Let us hear from you. Thank you!
I will also be contacting some of my mentors, beginning with: Jerry Moe, Marc Galanter, Edward Khantzian, Mark Schenker, and R. M. Trowbridge Jr.!
Jerry Moe
National Director of Children’s Programs at the Betty Ford Center, Jerry Moe is internationally known as an author, lecturer and trainer on issues for young children from addicted families. He has been developing programs and facilitating groups for children from addicted families since 1978 when he founded The Children’s Place Program in Redwood City, California. He has authored books including: Understanding Addiction and Recovery Through a Child’s Eyes, Kids’ Power: Healing Games for Children of Alcoholics; Conducting Support Groups for Elementary Children; Discovery… Finding the Buried Treasure; Kids’ Power Too: Words to Grow By; and The Children’s Place… At the Heart of Recovery. He is an advisory board member of the National Association for Children of Alcoholics (NaCoA).
Marc Galanter, MD
Galanter is a Professor of Psychiatry and Director of the Division of Alcoholism and Drug Abuse. He wrote:
AA’s success rests on its ability to establish and maintain abstinence.

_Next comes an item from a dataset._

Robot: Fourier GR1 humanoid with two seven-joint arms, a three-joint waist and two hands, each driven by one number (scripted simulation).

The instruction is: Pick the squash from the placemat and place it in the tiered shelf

This basic and essential accomplishment has tended to detract from the fact that AA is successful in good part because it is a sophisticated psychosocial form of treatment that addresses human psychological vulnerabilities that alcoholics and others share related to problems of self-regulation. The “character defects” that AA addresses are related to attitudes about self and others that are embodied in character traits and styles that make interdependence, experience, and expression of feelings and self-care problematical and difficult. AA confronts these “defects” by effectively advocating surrender, acceptance of a Higher Power, and challenging human self-centeredness. In its insistence on openness, support, sharing of experiences, and mutual concerns, AA imaginatively employs group psychology to address vulnerabilities in self-governance and problems in regulating feelings and self-care.